§ **TASK TO COMPLETE**
Every record must be copied exactly. Leave nothing out.

(Data entries)
****************

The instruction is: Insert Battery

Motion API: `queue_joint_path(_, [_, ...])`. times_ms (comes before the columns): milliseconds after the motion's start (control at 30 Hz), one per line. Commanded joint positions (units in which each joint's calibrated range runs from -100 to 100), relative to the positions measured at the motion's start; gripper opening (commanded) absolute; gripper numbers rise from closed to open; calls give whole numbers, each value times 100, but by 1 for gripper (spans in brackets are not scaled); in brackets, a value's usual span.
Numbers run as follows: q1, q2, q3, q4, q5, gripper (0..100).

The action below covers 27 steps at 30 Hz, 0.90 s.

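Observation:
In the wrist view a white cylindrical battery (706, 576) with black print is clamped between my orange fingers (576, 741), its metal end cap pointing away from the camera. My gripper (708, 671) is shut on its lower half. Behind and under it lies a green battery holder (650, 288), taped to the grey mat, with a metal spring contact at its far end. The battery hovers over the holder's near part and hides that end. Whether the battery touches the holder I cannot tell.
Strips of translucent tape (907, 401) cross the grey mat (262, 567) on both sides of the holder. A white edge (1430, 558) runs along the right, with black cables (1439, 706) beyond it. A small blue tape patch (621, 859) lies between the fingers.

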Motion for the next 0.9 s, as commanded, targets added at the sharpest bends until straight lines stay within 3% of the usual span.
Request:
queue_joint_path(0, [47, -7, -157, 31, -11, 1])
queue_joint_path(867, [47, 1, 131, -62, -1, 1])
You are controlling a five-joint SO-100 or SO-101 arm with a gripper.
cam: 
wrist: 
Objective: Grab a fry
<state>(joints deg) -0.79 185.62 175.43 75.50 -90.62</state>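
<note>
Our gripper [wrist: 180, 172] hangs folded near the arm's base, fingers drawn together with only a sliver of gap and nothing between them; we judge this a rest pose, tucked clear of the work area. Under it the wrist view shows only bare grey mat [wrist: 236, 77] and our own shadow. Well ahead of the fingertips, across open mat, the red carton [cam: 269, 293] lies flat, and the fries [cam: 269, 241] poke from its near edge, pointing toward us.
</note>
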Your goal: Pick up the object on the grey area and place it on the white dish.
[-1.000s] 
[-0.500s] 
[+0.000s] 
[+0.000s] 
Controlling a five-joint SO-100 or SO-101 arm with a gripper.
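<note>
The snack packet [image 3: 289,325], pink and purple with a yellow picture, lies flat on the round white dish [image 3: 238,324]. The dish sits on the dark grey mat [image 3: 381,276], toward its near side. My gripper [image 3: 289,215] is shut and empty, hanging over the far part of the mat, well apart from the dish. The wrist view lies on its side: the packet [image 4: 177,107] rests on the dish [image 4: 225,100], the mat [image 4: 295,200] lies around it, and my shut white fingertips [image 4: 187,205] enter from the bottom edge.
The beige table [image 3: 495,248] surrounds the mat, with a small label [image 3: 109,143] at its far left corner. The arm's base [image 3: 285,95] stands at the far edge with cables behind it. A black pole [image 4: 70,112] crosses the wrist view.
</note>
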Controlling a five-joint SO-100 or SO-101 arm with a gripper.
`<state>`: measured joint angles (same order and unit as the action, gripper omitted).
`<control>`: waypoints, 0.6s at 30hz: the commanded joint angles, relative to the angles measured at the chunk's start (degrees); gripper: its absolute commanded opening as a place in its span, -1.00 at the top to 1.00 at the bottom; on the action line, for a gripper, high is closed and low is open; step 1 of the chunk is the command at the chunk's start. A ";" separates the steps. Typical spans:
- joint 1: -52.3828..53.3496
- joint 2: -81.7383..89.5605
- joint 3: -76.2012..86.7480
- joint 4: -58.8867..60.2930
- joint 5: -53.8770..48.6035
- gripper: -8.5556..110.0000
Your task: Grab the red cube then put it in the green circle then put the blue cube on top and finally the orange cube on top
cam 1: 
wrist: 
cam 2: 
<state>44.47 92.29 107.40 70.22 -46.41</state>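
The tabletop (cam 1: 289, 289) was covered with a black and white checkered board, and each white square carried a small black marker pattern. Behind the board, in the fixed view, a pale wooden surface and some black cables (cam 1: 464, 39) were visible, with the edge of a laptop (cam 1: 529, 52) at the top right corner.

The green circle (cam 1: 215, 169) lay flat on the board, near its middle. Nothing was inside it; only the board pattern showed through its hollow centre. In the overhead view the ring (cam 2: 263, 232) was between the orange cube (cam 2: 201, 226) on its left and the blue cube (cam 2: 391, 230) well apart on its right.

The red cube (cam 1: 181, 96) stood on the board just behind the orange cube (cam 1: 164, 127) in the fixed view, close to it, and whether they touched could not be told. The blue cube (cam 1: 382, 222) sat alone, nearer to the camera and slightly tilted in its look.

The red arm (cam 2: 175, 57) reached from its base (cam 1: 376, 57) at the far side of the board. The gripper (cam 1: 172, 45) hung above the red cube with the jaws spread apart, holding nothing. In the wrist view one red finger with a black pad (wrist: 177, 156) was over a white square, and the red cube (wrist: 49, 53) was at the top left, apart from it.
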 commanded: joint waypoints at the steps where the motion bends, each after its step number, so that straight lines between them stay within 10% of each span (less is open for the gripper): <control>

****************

§ **EXERCISE SOLUTION**
The instruction is: Insert Battery

Motion API: `queue_joint_path(_, [_, ...])`. times_ms (comes before the columns): milliseconds after the motion's start (control at 30 Hz), one per line. Commanded joint positions (units in which each joint's calibrated range runs from -100 to 100), relative to the positions measured at the motion's start; gripper opening (commanded) absolute; gripper numbers rise from closed to open; calls give whole numbers, each value times 100, but by 1 for gripper (spans in brackets are not scaled); in brackets, a value's usual span.
Numbers run as follows: q1, q2, q3, q4, q5, gripper (0..100).

The action below covers 27 steps at 30 Hz, 0.90 s.

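Observation:
In the wrist view a white cylindrical battery (706, 576) with black print is clamped between my orange fingers (576, 741), its metal end cap pointing away from the camera. My gripper (708, 671) is shut on its lower half. Behind and under it lies a green battery holder (650, 288), taped to the grey mat, with a metal spring contact at its far end. The battery hovers over the holder's near part and hides that end. Whether the battery touches the holder I cannot tell.
Strips of translucent tape (907, 401) cross the grey mat (262, 567) on both sides of the holder. A white edge (1430, 558) runs along the right, with black cables (1439, 706) beyond it. A small blue tape patch (621, 859) lies between the fingers.
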
Motion for the next 0.9 s, as commanded, targets added at the sharpest bends until straight lines stay within 3% of the usual span.
Request:
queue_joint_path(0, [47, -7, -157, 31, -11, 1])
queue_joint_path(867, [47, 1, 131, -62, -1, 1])
You are controlling a five-joint SO-100 or SO-101 arm with a gripper.
cam: 
wrist: 
Objective: Grab a fry
<state>(joints deg) -0.79 185.62 175.43 75.50 -90.62</state>
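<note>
Our gripper [wrist: 180, 172] hangs folded near the arm's base, fingers drawn together with only a sliver of gap and nothing between them; we judge this a rest pose, tucked clear of the work area. Under it the wrist view shows only bare grey mat [wrist: 236, 77] and our own shadow. Well ahead of the fingertips, across open mat, the red carton [cam: 269, 293] lies flat, and the fries [cam: 269, 241] poke from its near edge, pointing toward us.
</note>
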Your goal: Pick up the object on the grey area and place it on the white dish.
[-1.000s] 
[-0.500s] 
[+0.000s] 
[+0.000s] 
Controlling a five-joint SO-100 or SO-101 arm with a gripper.
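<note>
The snack packet [image 3: 289,325], pink and purple with a yellow picture, lies flat on the round white dish [image 3: 238,324]. The dish sits on the dark grey mat [image 3: 381,276], toward its near side. My gripper [image 3: 289,215] is shut and empty, hanging over the far part of the mat, well apart from the dish. The wrist view lies on its side: the packet [image 4: 177,107] rests on the dish [image 4: 225,100], the mat [image 4: 295,200] lies around it, and my shut white fingertips [image 4: 187,205] enter from the bottom edge.
The beige table [image 3: 495,248] surrounds the mat, with a small label [image 3: 109,143] at its far left corner. The arm's base [image 3: 285,95] stands at the far edge with cables behind it. A black pole [image 4: 70,112] crosses the wrist view.
</note>
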Controlling a five-joint SO-100 or SO-101 arm with a gripper.
`<state>`: measured joint angles (same order and unit as the action, gripper omitted).
`<control>`: waypoints, 0.6s at 30hz: the commanded joint angles, relative to the angles measured at the chunk's start (degrees); gripper: its absolute commanded opening as a place in its span, -1.00 at the top to 1.00 at the bottom; on the action line, for a gripper, high is closed and low is open; step 1 of the chunk is the command at the chunk's start. A ";" separates the steps. Typical spans:
- joint 1: -52.3828..53.3496
- joint 2: -81.7383..89.5605
- joint 3: -76.2012..86.7480
- joint 4: -58.8867..60.2930
- joint 5: -53.8770..48.6035
- gripper: -8.5556..110.0000
Your task: Grab the red cube then put it in the green circle then put the blue cube on top and finally the orange cube on top
cam 1: 
wrist: 
cam 2: 
<state>44.47 92.29 107.40 70.22 -46.41</state>
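The tabletop (cam 1: 289, 289) was covered with a black and white checkered board, and each white square carried a small black marker pattern. Behind the board, in the fixed view, a pale wooden surface and some black cables (cam 1: 464, 39) were visible, with the edge of a laptop (cam 1: 529, 52) at the top right corner.

The green circle (cam 1: 215, 169) lay flat on the board, near its middle. Nothing was inside it; only the board pattern showed through its hollow centre. In the overhead view the ring (cam 2: 263, 232) was between the orange cube (cam 2: 201, 226) on its left and the blue cube (cam 2: 391, 230) well apart on its right.

The red cube (cam 1: 181, 96) stood on the board just behind the orange cube (cam 1: 164, 127) in the fixed view, close to it, and whether they touched could not be told. The blue cube (cam 1: 382, 222) sat alone, nearer to the camera and slightly tilted in its look.

The red arm (cam 2: 175, 57) reached from its base (cam 1: 376, 57) at the far side of the board. The gripper (cam 1: 172, 45) hung above the red cube with the jaws spread apart, holding nothing. In the wrist view one red finger with a black pad (wrist: 177, 156) was over a white square, and the red cube (wrist: 49, 53) was at the top left, apart from it.
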 commanded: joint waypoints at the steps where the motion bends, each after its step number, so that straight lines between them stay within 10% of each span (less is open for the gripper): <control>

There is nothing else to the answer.